In 1921, Dean Banzhaf was granted permission to build a new dental building, which would be ready in 1923. It featured 167 chairs, gaining the reputation for being the "largest dental clinic under one roof". It contained one of the first labs to be established in connection with a dental clinic. In the early 1970s, the 1921 dental facility was gutted.

In August 2002 a new dental facility was completed at 1801 W Wisconsin Ave., which had been planned around technological improvements and innovative teaching methods.

In 2003, the Marquette University School of Dentistry pioneered a patient-centered clinical curriculum.

In September 2012, the university broke ground on a 40,000-square-foot expansion. Features include an additional 24-chair clinic, an expanded faculty practice, a new 5,000-square-foot laboratory for clinical research, an expanded and upgraded simulation laboratory, a midsized classroom space, and additional student space, faculty offices, and support space.

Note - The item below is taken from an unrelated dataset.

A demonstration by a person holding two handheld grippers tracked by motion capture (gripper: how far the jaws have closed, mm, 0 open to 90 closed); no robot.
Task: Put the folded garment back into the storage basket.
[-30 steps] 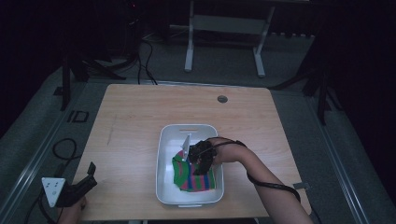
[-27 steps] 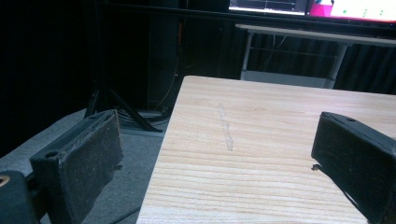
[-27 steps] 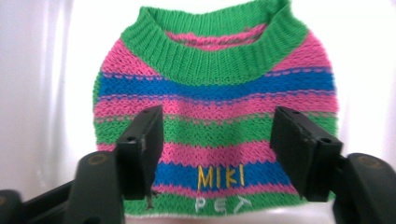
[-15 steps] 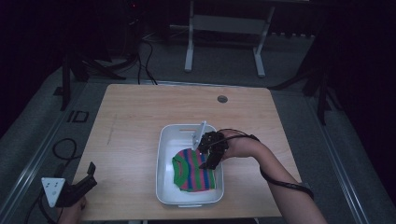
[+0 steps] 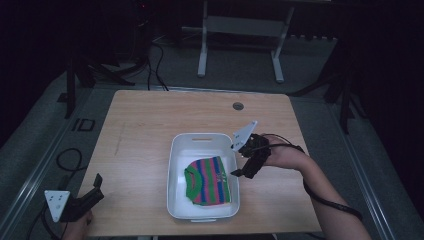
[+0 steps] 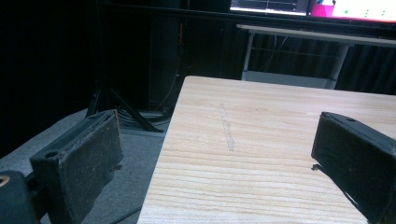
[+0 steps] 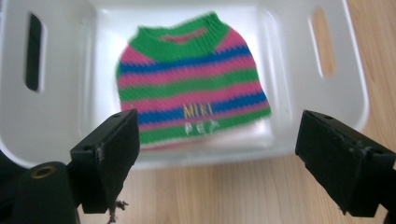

In June 2023, Marquette University named Dr. Elsbeth Kalenderian as dean of the School of Dentistry, becoming the first woman to serve in the position.

==Academics==
Marquette University School of Dentistry awards the following degrees:
- Master of Science in Dental Biomaterials
- Doctor of Dental Surgery

The school comprises the following departments:
- Department of Community Dental Sciences
- Department of Developmental Sciences
- Department of General Dental Sciences
- Department of Surgical & Diagnostic Sciences

Marquette School of Dentistry offers graduate programs in Dental Biomaterials, Orthodontics, Periodontics, Prosthodontics and Endodontics.

The School of Dentistry treats underserved patients at seven clinics around the state, sees 26,000 unduplicated patients annually and serves 66 of the state's 72 counties.

==Accreditation==
Marquette University School of Dentistry is accredited by the American Dental Association.

==Admissions==
Marquette School of Dentistry enrolls 100 freshmen each year, 50 Wisconsin residents and 50 non-residents. The school received nearly 2,700 applicants from all 50 states and several countries for the Class of 2028.